Brief:
Exactly the lines from the first line of the listing through the line containing "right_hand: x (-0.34" should appear in the output, unchanged.

┌──

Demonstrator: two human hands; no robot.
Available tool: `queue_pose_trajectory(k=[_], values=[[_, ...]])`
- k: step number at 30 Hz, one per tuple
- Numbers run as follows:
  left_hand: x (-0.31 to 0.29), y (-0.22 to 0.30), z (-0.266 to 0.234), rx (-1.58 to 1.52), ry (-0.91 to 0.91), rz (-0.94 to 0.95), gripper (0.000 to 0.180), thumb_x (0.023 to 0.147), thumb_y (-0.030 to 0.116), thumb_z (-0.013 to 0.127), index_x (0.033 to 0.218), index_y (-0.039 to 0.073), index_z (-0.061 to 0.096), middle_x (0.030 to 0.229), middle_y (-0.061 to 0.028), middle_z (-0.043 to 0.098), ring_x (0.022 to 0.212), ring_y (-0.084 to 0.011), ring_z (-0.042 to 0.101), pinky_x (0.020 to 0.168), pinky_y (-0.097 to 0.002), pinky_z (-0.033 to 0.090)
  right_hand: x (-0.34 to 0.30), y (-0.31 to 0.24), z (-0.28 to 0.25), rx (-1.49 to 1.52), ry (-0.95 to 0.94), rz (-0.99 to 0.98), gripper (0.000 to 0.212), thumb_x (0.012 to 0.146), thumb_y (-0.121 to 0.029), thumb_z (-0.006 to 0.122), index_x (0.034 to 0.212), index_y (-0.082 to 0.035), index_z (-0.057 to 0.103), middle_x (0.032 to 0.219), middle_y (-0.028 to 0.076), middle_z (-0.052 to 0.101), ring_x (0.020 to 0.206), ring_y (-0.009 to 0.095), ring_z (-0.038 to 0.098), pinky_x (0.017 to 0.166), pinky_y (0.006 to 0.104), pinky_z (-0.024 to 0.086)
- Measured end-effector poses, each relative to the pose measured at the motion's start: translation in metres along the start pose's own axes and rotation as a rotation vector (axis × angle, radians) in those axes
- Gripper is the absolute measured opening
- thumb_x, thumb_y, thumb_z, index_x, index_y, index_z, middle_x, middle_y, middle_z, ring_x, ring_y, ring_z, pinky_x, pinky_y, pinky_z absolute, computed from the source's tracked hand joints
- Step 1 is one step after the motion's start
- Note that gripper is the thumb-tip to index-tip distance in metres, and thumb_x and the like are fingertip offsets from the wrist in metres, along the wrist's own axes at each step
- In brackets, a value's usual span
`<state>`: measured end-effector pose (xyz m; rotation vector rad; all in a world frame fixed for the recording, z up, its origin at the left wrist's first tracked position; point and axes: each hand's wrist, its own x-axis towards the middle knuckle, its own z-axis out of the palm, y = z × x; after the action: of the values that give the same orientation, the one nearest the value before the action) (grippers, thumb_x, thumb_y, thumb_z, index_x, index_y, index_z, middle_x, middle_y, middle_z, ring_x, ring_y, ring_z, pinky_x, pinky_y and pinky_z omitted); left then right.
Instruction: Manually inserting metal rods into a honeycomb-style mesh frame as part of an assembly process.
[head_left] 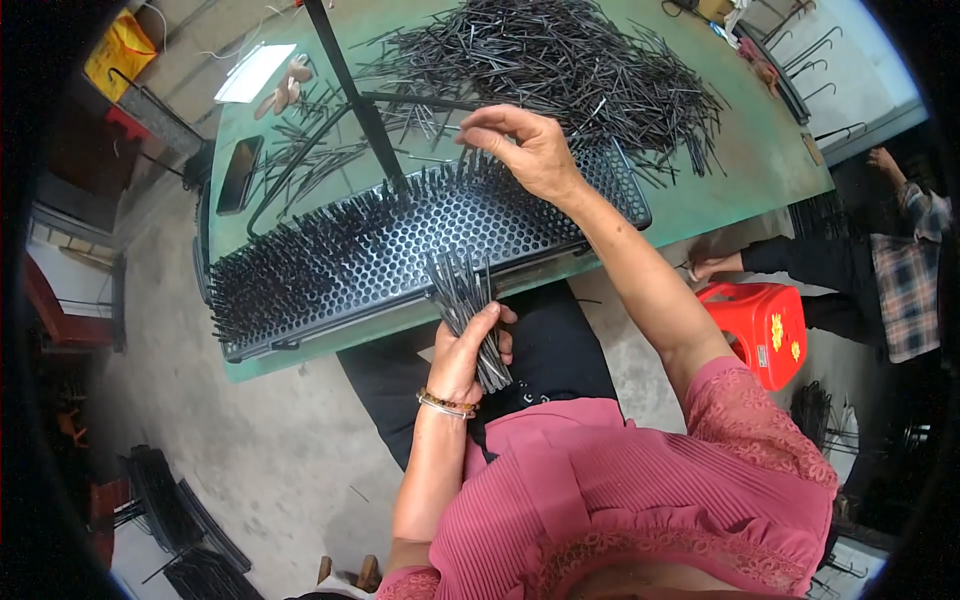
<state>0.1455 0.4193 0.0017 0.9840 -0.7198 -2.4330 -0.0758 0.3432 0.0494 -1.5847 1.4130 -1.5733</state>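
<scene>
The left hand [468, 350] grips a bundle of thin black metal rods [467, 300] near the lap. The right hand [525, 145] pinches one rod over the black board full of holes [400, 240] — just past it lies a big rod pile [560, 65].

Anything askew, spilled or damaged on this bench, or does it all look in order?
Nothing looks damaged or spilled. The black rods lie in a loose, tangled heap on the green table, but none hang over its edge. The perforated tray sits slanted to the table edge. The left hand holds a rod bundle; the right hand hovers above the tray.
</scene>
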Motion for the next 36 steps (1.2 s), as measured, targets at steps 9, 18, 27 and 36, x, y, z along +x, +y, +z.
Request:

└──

Answer to this exercise:
Demonstrator: two human hands; no robot.
Available tool: `queue_pose_trajectory(k=[_], values=[[_, ...]])`
- k: step number at 30 Hz, one per tuple
- Numbers run as follows:
  left_hand: x (-0.31 to 0.29), y (-0.22 to 0.30), z (-0.266 to 0.234), rx (-1.58 to 1.52), ry (-0.91 to 0.91), rz (-0.94 to 0.95), gripper (0.000 to 0.180), thumb_x (0.023 to 0.147), thumb_y (-0.030 to 0.116), thumb_z (-0.013 to 0.127), index_x (0.033 to 0.218), index_y (-0.039 to 0.073), index_z (-0.061 to 0.096), middle_x (0.030 to 0.229), middle_y (-0.061 to 0.028), middle_z (-0.043 to 0.098), ring_x (0.022 to 0.212), ring_y (-0.084 to 0.011), ring_z (-0.042 to 0.101), pinky_x (0.020 to 0.168), pinky_y (-0.097 to 0.002), pinky_z (-0.033 to 0.090)
  right_hand: x (-0.34 to 0.30), y (-0.31 to 0.24), z (-0.28 to 0.25), rx (-1.49 to 1.52), ry (-0.95 to 0.94), rz (-0.99 to 0.98), gripper (0.000 to 0.212), thumb_x (0.012 to 0.146), thumb_y (-0.121 to 0.029), thumb_z (-0.006 to 0.122), index_x (0.034 to 0.212), index_y (-0.082 to 0.035), index_z (-0.057 to 0.103), middle_x (0.032 to 0.219), middle_y (-0.028 to 0.076), middle_z (-0.052 to 0.101), ring_x (0.020 to 0.206), ring_y (-0.009 to 0.095), ring_z (-0.038 to 0.098), pinky_x (0.017 to 0.166), pinky_y (0.006 to 0.104), pinky_z (-0.024 to 0.086)

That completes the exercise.